Fig. Fig. 4 demonstrates the shear stress strain behaviour in dry and wet conditions of
reinforced and unreinforced clay. The results show that the effect of RGF installation in the
wet clay sample differs slightly from that in the dry state. This is due to the presence of water
on the soil fiber interface that provides smoothness (less friction), thus allowing less
restriction for clay particles to slide at failure on the shear plane, resulting in lower shear
stresses that the soil can exert. Regardless of the difference in vertical pressures, the RGF
reinforced clay sample shows a similar trend to that of sand in the absence of excessive water
(8-14 percent w.c.).
Fig. 4. Stress strain behaviour of reinforced and unreinforced clay in dry and wet conditions.
(a) Dry condition (8–14% water content). (b) Wet condition (35–50% water content).

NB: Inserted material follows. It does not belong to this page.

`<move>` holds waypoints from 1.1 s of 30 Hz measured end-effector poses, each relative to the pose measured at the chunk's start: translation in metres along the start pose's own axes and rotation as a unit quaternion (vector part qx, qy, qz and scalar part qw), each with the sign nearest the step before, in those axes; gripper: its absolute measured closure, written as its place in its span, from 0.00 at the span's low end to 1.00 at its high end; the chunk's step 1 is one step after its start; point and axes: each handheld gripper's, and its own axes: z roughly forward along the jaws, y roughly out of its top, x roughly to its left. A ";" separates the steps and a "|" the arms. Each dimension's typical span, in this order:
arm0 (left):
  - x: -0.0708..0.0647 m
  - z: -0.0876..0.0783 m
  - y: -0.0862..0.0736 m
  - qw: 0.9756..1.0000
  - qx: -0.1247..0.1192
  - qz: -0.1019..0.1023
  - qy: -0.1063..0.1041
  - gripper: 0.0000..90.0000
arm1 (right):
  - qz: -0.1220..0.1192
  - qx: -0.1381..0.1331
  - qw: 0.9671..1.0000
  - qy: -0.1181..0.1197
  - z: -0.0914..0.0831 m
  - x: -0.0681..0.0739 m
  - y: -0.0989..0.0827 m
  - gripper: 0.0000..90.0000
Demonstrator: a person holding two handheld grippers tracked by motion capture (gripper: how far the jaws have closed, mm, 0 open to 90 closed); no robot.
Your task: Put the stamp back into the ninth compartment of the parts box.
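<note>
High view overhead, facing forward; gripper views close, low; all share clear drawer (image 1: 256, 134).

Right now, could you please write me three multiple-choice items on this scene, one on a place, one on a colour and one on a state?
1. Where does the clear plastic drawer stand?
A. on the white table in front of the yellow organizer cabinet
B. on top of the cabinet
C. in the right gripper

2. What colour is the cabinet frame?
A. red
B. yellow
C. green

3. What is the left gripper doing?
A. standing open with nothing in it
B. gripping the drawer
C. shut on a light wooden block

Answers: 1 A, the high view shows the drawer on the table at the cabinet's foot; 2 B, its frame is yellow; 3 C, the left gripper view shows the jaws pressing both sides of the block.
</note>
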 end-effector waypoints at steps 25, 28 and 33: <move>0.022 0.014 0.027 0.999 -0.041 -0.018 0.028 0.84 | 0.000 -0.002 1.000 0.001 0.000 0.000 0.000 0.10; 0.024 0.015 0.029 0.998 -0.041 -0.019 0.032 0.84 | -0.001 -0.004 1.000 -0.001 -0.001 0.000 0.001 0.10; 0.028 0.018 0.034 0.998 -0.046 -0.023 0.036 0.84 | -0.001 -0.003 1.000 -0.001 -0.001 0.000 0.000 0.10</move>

In this study due to the readily elevated presence of moisture in peat soil pores, consideration
was focused only on peat soil sample in dry condition (14-20 percent w.c.) without wet
sample analysis. This is due to the high ratio of organic matter to soil particles in peat soil
that are decomposable. In construction practise, peat soil that accounted for nearly 30-40
percent of the total soil cover in the tropical region plays an essential role, leading to its
inclusion for testing. Fig. Fig. 5 demonstrates in dry conditions the shear stress strain
behaviour of reinforced and unreinforced peat. Peat soil was observed to represent the lowest
shear strength value among all soil samples. This is attributed to the densely compacted
nature of the peat soil that tends to dilate, thus reducing its peak shear strength under the
shearing effect. However for higher vertical pressure, the inclusion of RGF was shown to
increase soil shear stress by 25 percent.

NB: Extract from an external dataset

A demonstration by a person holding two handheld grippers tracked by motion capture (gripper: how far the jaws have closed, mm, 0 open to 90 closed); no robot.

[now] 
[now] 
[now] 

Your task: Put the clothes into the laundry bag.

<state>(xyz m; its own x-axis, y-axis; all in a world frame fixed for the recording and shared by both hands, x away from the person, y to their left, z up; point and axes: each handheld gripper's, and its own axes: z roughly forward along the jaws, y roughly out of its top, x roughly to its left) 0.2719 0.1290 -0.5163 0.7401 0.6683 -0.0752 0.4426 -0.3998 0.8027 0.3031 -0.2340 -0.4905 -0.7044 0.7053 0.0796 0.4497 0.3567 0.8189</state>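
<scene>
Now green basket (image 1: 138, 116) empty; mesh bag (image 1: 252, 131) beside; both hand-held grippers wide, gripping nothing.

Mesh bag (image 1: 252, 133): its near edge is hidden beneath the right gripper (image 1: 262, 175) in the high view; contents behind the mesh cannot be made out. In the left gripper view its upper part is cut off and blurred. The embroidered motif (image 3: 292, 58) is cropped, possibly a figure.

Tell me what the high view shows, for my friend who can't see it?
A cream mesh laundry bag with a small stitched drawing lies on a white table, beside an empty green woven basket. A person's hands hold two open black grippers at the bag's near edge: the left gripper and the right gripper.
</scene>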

Fig. 5. Stress strain behaviour of reinforced and unreinforced peat in dry condition. Dry
condition (14–20% water content).
The improvement of different soil media in terms of shearing resistance and internal friction
angle is shown in Figs. Six and seven, respectively. All internal friction angles for all soil
samples have been observed to be significantly increased in the reinforced soil installed with
RGF. The shearing effect is significantly observed in cohesive soil samples such as clay and
peat where organic materials are expected to be present. The enhancement of shear
resistance in terms of the internal friction angle is created by the soil fibre matrix frictional
resistance formed along the shear failure plane. The formation of the soil fibre matrix has
maintained the integrity of the intactness of the granular soil and contributes to the increase in
the frictional resistance of the cohesive soil by improving its internal friction angles.

Fig. 6. Failure envelopes of various soil media.

Fig. 7. The improvement in shearing resistance in various soil conditions.